You get what you pay for! Insure with Chubb and sleep peacefully....go with a fourth tier provider and hope never to have a claim! The BBB is the best resource for education one on insurance companies. And if your ever denied coverage for which you strongly feel should have been a covered claim, make sure you tell your carrier you will be filing a claim with the States Insurance Commissioner! Every State has one.

The biggest scam in FEMA! Having to buy flood insurance because your in a flood plain that has never flooded is ridiculous. Especially when FEMA will do whatever it takes to deny a claim!

Actually, A&M Best is the best place to research insurance companies.
 
Actually, A&M Best is the best place to research insurance companies.
No not really. That will give you financial strength and claims paying ability...it won’t tell you the paid to denied ratios....
 
Which companies do you think deny claims? The ones without financial stability to pay claims. It’s no coincidence that A&M Best “A” rated companies have the highest customer satisfaction.
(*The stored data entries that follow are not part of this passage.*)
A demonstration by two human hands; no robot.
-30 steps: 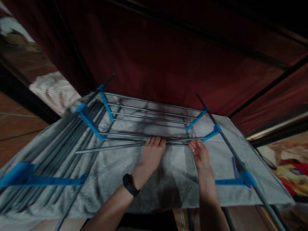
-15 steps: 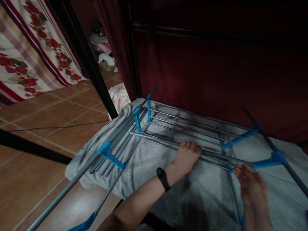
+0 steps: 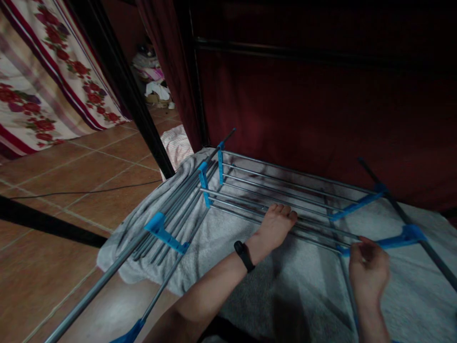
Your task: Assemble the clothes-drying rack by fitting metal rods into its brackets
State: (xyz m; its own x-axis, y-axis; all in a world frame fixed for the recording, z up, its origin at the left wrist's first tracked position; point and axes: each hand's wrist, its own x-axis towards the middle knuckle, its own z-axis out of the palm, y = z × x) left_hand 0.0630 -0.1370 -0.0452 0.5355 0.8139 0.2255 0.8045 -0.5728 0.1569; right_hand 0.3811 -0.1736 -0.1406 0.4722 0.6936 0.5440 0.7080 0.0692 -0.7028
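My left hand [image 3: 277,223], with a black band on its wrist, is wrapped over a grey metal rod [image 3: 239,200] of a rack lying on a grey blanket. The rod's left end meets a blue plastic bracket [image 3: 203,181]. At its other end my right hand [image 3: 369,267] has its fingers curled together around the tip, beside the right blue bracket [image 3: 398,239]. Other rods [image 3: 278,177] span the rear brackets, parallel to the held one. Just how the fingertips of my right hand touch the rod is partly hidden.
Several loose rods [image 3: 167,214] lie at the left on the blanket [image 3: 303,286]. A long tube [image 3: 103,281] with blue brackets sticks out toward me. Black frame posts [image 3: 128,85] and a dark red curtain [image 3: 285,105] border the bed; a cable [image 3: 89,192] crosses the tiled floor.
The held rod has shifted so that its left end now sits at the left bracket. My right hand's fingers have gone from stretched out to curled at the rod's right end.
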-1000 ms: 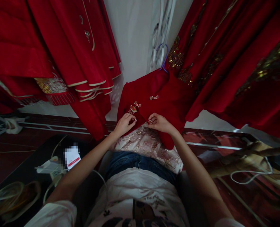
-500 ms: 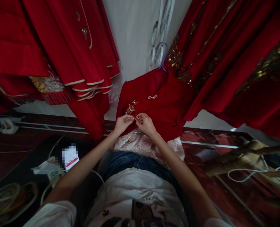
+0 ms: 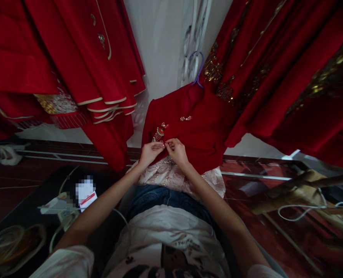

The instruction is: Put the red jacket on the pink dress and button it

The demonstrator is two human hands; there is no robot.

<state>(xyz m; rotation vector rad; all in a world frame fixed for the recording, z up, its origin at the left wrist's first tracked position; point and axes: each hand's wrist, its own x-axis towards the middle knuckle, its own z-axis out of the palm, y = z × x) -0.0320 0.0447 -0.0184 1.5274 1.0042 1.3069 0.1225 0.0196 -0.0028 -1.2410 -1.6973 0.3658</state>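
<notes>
A red jacket [image 3: 200, 131] hangs on a purple hanger [image 3: 197, 65] in front of me, over a pale embroidered skirt [image 3: 174, 177]. My left hand [image 3: 148, 152] and my right hand [image 3: 177, 151] meet at the jacket's front edge, fingers pinched together on a small beaded clasp [image 3: 166, 144]. Just above my left hand sits a red and gold tassel ornament [image 3: 160, 132]. Another small beaded clasp [image 3: 185, 118] lies higher on the chest.
Red garments hang at the left [image 3: 81, 58] and red garments with gold embroidery at the right [image 3: 275, 69]. A white wall panel [image 3: 160, 46] stands behind. On the dark floor lie cables and a white device [image 3: 58, 204] at left, and a wooden pole [image 3: 304, 189] at right.
My right hand moved left from the jacket's hem to meet my left hand at the clasp. The view shifted slightly; the two hands stay pinched together.
</notes>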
By the way, if you’re not a member of the BBB, that BBB rating means nothing.

I, like most other Floridians, get a better perspective. You see, I don’t care how great their customer service might be if the fact that 4 hurricanes will bankrupt them overnight and they’ll non-renew me in the morning. Kinda leaves a cheap taste in your mouth. LOL.

Yeah, I’d rather be with a company that can weather the storm (pun intended). And A&M Best shows you which ones can.